*Raw data*
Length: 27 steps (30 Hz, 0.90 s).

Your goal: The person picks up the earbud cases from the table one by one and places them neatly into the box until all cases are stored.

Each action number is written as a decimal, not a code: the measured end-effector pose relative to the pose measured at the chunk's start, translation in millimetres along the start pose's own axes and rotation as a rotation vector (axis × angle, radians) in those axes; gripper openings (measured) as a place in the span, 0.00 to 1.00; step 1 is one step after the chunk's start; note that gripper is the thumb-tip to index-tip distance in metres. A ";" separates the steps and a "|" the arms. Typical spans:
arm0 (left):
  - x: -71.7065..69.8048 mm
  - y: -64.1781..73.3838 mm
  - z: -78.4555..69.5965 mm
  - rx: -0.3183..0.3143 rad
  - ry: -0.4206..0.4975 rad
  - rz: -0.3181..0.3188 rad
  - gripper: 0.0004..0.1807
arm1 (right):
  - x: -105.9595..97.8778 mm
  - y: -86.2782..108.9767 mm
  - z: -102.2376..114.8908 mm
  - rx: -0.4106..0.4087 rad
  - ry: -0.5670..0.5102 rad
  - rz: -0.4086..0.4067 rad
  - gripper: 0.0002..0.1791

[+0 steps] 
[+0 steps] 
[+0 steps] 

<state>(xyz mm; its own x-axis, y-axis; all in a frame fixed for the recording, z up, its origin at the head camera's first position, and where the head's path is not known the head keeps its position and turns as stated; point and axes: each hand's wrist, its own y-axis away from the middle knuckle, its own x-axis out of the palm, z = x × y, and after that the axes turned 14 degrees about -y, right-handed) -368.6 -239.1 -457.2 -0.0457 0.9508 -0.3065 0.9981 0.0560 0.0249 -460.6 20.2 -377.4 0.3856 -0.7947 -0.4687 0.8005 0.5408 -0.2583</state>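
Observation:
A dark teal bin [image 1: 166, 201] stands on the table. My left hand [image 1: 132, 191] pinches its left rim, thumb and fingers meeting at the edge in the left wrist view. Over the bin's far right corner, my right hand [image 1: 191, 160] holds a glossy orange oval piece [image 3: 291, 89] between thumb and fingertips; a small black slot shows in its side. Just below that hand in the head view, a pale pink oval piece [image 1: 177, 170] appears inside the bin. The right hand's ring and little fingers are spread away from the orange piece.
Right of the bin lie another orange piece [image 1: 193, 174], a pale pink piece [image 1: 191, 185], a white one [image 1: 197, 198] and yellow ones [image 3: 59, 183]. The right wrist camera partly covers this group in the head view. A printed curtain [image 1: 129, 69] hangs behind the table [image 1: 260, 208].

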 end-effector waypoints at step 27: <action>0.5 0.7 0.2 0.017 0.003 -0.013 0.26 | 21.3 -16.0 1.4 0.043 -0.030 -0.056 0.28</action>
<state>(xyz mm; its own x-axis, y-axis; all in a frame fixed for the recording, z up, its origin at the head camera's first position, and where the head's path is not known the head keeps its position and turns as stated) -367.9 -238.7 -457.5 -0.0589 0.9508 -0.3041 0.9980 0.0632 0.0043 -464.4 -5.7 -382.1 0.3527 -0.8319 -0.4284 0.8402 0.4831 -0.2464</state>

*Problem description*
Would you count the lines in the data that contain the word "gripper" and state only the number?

*Solution to the problem*
3